Not every filmmaker, especially those starting out, could afford to do what Smith is doing. Smith does however have a built in cult following and a ready-made publicity machine with his SModcast network. If nothing else, this shows that there is more than one way to do things. Other filmmakers, who might feel that the current method of doing things is outdated, might want to take a look at what Smith is doing. After all, if there is more than one way to get a film out to audiences, there is certainly more than two.

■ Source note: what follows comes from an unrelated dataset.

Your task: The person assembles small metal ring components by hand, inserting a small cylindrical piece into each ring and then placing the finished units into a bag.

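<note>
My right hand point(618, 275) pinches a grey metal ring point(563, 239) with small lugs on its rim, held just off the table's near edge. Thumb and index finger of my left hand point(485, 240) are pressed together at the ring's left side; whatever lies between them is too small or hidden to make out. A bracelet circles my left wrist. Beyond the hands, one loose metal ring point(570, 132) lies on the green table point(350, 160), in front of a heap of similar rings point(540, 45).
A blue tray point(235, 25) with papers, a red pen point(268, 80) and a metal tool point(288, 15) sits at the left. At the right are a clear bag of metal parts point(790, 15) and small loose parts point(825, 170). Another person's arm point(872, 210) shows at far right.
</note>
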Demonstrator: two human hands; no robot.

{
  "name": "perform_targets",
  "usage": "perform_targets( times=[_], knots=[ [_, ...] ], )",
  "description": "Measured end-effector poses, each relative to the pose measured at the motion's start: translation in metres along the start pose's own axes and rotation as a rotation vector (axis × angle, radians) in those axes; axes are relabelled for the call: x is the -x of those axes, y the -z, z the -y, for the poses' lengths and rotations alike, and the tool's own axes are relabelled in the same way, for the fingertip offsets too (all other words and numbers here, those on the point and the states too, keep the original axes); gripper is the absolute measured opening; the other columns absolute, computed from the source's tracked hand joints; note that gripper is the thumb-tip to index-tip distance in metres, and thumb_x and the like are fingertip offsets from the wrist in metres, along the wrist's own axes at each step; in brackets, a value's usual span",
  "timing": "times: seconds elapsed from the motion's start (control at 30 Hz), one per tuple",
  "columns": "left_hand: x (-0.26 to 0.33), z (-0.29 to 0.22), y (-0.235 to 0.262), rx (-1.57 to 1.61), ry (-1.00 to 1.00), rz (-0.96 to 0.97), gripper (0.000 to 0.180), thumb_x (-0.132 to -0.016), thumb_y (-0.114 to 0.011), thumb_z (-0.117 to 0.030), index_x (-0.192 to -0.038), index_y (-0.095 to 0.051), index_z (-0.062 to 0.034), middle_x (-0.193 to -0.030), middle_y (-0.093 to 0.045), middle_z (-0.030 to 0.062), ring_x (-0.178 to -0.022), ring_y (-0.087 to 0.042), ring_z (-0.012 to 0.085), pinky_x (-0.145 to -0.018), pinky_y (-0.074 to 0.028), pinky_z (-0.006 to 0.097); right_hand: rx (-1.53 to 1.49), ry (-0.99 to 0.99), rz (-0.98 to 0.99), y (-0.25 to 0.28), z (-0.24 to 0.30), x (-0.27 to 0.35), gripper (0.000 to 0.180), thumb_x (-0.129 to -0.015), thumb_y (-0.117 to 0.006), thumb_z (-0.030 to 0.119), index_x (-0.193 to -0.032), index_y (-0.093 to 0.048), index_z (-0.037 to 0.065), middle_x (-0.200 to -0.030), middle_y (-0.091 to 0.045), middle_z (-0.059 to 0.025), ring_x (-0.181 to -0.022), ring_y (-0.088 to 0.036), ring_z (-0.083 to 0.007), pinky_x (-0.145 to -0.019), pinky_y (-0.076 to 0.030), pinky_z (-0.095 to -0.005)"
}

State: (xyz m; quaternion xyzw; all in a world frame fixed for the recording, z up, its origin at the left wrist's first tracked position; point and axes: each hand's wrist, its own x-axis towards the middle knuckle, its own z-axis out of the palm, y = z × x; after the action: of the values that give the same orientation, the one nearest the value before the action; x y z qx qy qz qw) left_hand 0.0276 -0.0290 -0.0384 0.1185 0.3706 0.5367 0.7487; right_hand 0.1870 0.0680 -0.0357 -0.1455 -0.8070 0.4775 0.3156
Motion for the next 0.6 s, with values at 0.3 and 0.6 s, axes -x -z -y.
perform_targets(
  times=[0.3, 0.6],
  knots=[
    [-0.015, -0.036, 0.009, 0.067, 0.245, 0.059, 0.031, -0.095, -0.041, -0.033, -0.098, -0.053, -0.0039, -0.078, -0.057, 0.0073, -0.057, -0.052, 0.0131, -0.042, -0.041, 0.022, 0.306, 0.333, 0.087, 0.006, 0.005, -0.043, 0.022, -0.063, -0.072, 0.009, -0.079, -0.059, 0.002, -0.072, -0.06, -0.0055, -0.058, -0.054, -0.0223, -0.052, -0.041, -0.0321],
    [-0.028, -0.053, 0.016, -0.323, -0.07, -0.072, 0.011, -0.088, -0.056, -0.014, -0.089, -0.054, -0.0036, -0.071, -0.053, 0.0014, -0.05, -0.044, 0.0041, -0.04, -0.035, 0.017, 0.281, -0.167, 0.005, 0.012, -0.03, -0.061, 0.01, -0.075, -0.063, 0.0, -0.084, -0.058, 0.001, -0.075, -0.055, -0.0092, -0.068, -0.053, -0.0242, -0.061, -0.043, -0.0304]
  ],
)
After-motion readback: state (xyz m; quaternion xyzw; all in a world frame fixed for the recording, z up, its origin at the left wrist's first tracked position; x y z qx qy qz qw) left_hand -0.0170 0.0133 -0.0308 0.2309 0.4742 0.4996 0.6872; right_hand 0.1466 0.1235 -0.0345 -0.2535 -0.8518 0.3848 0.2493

That is something that is reiterated in the Harvey Boys manifesto. "It is our intent to use the groundwork we lay with RED STATE to aid other filmmakers in releasing their films, via our new launched SModcast Pictures," the posting read. "Don't hate the studio; BECOME the studio. Anybody can make a movie; what we aim to prove is anyone can release a movie as well."

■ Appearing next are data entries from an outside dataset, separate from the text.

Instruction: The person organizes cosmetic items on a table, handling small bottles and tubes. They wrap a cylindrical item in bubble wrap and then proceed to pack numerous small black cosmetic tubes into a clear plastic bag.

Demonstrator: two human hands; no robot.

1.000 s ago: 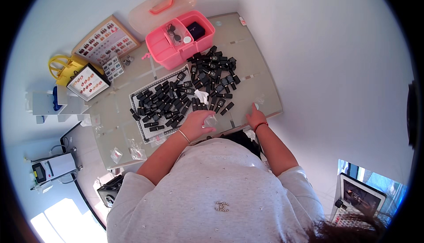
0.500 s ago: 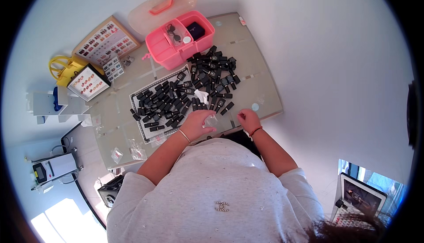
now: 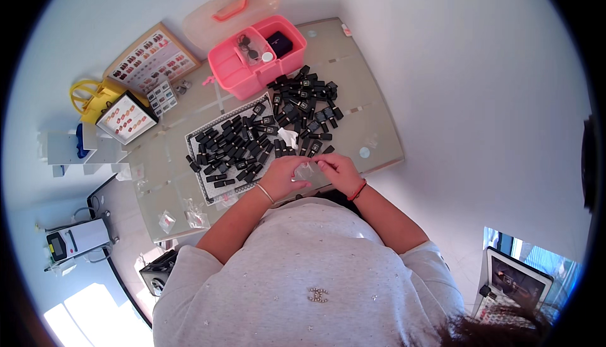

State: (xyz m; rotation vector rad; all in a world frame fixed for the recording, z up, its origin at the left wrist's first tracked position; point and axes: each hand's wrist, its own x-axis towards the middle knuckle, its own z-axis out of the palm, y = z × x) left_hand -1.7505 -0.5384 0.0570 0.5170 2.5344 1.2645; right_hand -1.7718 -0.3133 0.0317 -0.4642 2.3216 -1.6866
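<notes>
A small clear plastic bag is in my left hand, whose thumb and fingers curve around its left side. My right hand is closed in a pinch at the bag's right edge; what lies between its fingertips is too small to make out. Just beyond my hands, many black nail polish bottles lie in a heap on the table. More of these bottles cover a white patterned tray to the left. Between the two groups sits a crumpled white tissue.
A pink case with its lid raised stands at the back. Color sample boards, a yellow bag and a small box of samples are at the far left. Small plastic packets lie near the table's left front. A white wall borders the right.
My right hand has moved left and slightly inward, from beside the bag to meet its edge. The left hand stays nearly still with the bag.
</notes>
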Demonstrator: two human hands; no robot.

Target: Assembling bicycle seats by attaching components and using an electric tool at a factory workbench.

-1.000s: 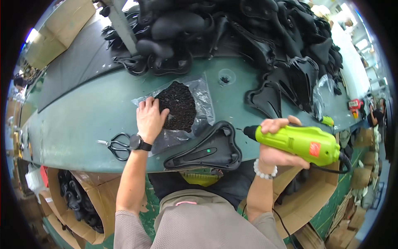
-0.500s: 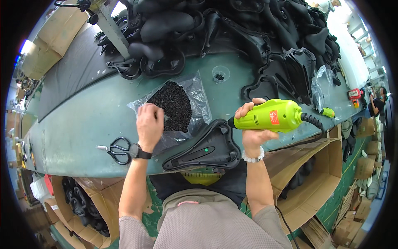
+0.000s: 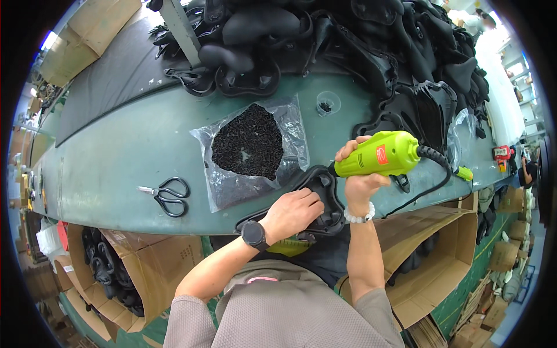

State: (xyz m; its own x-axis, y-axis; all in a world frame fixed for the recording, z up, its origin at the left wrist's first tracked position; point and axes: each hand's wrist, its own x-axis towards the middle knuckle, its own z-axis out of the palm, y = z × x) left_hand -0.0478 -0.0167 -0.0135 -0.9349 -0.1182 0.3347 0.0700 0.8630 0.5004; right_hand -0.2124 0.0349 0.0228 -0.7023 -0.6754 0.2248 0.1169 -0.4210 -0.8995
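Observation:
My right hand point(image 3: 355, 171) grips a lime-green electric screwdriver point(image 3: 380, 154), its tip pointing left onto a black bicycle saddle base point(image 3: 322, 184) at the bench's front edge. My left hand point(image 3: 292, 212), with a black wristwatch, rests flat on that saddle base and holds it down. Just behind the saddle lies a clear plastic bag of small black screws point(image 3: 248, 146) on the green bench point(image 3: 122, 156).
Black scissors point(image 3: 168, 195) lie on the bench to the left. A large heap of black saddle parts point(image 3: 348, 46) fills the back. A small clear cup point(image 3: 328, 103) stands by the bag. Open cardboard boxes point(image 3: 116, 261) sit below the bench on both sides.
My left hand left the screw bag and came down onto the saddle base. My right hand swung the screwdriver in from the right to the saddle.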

Kevin Smith has shaken things up and forced filmmakers to take a look at new ways of doing things. And that's always exciting.
As if all of this weren't enough, Kevin Smith also announced his retirement from filmmaking. For months, he has been hinting at this development in his podcasts. "After this, I think I have one more film left in me and then I'm done," he told the Nerdist. That film is another comedy, the hockey-themed HURT SOMEBODY, to be made next year. So, this announcement was sort of expected. Still, to hear it formally announced at Sundance is a major disappointment.
Personally, I've enjoyed all of Smith's films to varying degrees. Some I naturally love more than others. But I am very excited to see RED STATE, because I believe Smith is at his most interesting when he defies expectations. Smith took his brand of comedy and inserted it into a tender and unconventional love story, coming up with the incredible CHASING AMY. He used old school zany humor to skewer religious stereotyping in DOGMA. I was personally a big fan of the film he did a few years ago, ZACK AND MIRI MAKE A PORNO. So now that he is truly going out on a limb like no other filmmaker with his reputation, it would be a shame if this were an end to what he has to offer. I personally hope he discovers more stories he wants to tell.
Is RED STATE a successful film? I don't know. Like much of the country, I have not yet seen it and so I cannot comment. It will however be an interesting film, just like it is interesting to see any talented filmmaker venture out of their comfort zone and deliver something new. That is something that doesn't only cover the making of RED STATE, but the release as well. Maybe it will be a success, maybe not. But Smith has already struck a resounding blow to independent filmmaking. Just like 17 years ago, when Smith first burst onto the scene.... at Sundance.